Sri Gowthami Educational Institutions are affiliated to Acharya Nagarjuna University (ANU), Guntur and Board of Intermediate Education primarily. And its professional, skill development and technical institutions and colleges are affiliated to National Council for Technical Education (NCTE), Bangalore, APSCHE, Hyderabad, SCERT, DGET (NCVT) Govt. of India and both are also recognized by the respective affiliations of the Government of Andhra Pradesh and Government of India (Board of Intermediate Education etc.)

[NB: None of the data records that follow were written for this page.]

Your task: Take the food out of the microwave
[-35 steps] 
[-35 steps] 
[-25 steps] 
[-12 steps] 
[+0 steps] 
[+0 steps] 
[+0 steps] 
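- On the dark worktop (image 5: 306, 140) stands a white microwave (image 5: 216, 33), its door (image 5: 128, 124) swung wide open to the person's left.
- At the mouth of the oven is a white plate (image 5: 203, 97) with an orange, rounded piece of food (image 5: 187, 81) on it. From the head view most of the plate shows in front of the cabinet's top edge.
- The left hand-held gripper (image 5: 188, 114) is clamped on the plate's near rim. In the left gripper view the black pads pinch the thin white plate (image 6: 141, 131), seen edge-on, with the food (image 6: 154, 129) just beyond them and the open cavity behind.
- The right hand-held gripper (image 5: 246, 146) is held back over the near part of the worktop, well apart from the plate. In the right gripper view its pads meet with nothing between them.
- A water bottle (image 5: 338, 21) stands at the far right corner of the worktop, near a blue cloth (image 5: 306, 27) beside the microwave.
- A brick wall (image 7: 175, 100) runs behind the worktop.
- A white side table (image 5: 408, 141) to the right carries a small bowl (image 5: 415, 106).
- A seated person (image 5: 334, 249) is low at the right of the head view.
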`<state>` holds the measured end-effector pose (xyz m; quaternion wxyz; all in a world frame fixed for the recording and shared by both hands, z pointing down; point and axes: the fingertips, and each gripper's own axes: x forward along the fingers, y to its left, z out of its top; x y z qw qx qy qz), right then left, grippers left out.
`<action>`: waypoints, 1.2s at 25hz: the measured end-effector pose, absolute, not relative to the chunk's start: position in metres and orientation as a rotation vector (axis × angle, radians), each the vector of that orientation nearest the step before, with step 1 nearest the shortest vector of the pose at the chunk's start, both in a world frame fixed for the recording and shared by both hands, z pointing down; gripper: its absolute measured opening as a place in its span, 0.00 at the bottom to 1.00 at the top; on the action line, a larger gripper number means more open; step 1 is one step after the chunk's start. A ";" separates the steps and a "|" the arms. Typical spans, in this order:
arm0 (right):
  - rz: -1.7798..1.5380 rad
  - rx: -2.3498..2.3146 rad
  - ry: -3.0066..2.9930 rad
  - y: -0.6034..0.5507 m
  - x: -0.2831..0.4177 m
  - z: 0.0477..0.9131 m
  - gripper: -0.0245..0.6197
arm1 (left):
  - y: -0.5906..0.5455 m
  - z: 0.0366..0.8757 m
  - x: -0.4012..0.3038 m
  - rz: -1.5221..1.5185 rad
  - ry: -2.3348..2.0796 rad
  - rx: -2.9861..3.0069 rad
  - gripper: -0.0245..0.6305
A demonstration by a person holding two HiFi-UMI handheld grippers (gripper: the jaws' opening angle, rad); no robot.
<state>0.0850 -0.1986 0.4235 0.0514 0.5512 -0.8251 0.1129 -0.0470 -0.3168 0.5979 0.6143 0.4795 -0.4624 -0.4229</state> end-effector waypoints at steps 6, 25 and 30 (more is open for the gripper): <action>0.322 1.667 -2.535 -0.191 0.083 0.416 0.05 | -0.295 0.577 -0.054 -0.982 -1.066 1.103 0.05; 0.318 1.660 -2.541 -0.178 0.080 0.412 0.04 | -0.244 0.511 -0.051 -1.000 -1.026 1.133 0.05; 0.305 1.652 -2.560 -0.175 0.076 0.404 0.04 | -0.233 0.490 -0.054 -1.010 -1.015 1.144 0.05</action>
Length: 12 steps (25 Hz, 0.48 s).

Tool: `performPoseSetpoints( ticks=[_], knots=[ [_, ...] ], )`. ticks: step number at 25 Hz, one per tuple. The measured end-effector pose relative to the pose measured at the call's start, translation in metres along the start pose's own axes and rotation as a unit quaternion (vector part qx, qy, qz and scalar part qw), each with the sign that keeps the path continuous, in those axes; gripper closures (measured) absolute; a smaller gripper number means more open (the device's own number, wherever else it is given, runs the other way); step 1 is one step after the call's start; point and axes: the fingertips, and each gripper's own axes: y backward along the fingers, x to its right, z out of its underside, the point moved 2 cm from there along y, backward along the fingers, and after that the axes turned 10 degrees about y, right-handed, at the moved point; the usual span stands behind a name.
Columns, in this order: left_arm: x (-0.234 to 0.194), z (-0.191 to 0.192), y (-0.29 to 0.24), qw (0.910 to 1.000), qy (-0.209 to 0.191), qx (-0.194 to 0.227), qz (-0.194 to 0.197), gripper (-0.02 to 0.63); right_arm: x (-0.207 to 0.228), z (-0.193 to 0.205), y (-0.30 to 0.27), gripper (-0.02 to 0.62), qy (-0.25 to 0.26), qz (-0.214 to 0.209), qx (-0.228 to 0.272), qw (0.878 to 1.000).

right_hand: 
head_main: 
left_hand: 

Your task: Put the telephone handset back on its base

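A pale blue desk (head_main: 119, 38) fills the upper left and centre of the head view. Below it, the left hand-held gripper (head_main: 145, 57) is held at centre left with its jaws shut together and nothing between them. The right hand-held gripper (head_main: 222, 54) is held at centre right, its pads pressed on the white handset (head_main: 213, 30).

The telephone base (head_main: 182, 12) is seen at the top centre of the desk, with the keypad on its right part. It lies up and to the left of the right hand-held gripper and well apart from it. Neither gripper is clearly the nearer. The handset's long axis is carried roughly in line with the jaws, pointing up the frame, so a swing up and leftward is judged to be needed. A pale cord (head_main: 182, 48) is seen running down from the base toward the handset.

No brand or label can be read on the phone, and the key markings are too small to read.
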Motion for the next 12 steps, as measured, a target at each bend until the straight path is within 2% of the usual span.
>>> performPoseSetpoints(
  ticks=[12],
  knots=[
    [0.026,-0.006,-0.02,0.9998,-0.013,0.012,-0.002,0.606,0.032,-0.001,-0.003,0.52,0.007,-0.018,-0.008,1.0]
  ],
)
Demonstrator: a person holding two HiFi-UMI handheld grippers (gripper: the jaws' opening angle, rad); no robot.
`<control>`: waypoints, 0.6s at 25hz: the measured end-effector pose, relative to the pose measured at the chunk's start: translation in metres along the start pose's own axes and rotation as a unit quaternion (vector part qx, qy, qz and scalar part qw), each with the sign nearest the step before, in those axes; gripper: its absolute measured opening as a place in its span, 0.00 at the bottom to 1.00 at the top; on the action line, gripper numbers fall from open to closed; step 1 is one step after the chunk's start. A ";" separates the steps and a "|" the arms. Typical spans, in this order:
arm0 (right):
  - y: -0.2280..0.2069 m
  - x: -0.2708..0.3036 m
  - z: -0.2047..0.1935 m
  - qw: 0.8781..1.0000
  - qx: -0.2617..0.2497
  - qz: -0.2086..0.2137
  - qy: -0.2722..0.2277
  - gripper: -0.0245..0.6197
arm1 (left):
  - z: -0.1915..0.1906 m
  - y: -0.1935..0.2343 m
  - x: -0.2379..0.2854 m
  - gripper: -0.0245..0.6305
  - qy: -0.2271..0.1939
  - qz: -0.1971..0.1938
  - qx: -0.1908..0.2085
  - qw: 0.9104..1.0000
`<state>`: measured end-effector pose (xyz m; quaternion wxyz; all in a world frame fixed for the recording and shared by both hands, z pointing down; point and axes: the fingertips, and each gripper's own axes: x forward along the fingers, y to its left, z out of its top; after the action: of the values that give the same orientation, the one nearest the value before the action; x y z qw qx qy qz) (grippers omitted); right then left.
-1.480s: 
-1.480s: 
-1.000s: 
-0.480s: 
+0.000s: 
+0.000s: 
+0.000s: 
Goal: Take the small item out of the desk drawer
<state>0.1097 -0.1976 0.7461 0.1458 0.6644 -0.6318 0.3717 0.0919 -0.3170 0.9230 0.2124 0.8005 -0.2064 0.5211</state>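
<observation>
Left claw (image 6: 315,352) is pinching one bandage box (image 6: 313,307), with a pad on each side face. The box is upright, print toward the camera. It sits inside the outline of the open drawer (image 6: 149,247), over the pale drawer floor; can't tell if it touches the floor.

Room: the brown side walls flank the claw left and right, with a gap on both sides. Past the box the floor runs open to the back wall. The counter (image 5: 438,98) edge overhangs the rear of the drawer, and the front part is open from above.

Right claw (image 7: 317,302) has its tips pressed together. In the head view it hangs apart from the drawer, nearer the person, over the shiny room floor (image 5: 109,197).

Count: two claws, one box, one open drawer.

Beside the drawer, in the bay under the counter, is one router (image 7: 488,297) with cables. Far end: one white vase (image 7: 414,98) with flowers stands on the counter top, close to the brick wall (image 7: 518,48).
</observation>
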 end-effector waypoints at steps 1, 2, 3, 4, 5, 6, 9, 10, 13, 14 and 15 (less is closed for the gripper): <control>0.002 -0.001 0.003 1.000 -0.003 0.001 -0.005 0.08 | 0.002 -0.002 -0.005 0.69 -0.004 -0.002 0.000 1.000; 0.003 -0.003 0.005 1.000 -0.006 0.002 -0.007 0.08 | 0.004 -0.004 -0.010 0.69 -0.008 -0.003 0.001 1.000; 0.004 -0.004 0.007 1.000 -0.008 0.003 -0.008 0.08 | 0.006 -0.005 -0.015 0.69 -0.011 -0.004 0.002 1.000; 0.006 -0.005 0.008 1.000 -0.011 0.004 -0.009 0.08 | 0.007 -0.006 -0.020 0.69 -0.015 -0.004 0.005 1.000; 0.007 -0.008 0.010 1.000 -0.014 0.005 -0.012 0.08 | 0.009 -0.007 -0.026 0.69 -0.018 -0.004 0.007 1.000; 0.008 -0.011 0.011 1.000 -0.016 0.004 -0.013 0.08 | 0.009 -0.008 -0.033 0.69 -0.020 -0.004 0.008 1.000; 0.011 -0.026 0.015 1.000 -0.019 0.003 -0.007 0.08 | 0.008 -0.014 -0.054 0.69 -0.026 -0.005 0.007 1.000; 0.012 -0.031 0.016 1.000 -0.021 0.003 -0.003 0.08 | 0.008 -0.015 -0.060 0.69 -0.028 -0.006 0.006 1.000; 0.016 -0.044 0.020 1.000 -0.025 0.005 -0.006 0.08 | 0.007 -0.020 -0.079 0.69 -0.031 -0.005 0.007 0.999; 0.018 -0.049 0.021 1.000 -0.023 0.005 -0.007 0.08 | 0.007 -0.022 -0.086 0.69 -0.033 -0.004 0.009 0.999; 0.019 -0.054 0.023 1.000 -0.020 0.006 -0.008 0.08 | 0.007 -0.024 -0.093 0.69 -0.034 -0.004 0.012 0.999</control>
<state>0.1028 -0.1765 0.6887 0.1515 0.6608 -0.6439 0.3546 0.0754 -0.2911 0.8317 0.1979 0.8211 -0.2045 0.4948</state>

Besides molding national level standardized and capacitated professionals in rural areas, the SGEIs also trains professionals with Social Responsibility and National Integration through its NSS, voluntary social services, campaigns, blood donations, health camps, Disaster Relief Supports and all injured from the campus itself. It also conducts Yoga, Meditation, observation of socially important days, participation and conducting of different sports items in and off-campuses, state/national level competitions too.

==Departments==

- Department of Botany
- Department of Chemistry
- Department of Commerce
- Department of Computer Science
- Department of Economics
- Department of English
- Department of Geography
- Department of History
- Department of Library Science
- Department of Mathematics
- Department of Microbiology
- Department of Bio-Technology
- Department of Physical Education
- Department of Physics
- Department of Political Science
- Department of Statistics
- Department of Telugu
- Department of Zoology
- Department of Chemistry
- Department of Teachers’ Training
- Department of Technical Education

==SGEI Colleges and Courses==

| S. No | Name of the Institution | Year Estd | Courses | Location |
|---|---|---|---|---|
| 1 | Sri Gowthami Junior College | 2000 | Intermediate | PodiliRoad, Darsi, |
| 2 | Sri Gowthami Degree & PG College | 2005 | B.Sc, B.Com. and B.A | PodiliRoad, Darsi, |
| 3 | Sri Gowthami College of Education | 2007 | B.Ed (All Methodologies) | Podili Road, Darsi |
| 4 | Sri Gowthami D.Ed. College | 2012 | D.Ed (TTC) | Podili Road, Darsi |
| 5 | Sri Gowthami Junior College | 2012 | Intermediate | Yerragondapalem |
| 6 | Sri Gowthami Degree College | 2012 | B.Sc., B.Com. and B.A | Yerragondapalem |
| 7 | Sri Gowthami Degree College | 2013 | B.Sc. and B.Com | Santhanuthalapadu |
| 8 | Sri Gowthami Degree College | 2014 | B.Com. and B.A | Donakonda |
| 9 | KGR ITI | 2009 | Electrician & Diesel Mechanic | Podili Road, Darsi |
| 10 | Tilak ITI | 2009 | Electrician & Diesel Mechanic | Chimakurthi |
| 11 | Sri Gowthami ITI | 2012 | Draftsman (Civil) & Electrician | Thripuranthakam |
| 12 | Universal ITI | 2009 | Draftsman (Civil) & Electrician | Yerragondapalem |
| 13 | KGR ITI | 2009 | Draftsman (Civil) & Electrician | Cumbum |
| 14 | KGR ITI | 2012 | Draftsman (Civil) & Electrician | Besthavaripeta |
| 15 | Universal Degree College | 2013 | B.Sc. and B.Com. | Yerragondapalem |

==Facilities==
Main Campus where there three colleges situated is of a total 4 acres land comprising about 2, 13,000 Sq.fts. built area, open land and ground with play and sports’ paces for both men and women. There is also a Department of Physical Education which organizes coaching camps and training in major sports and games items.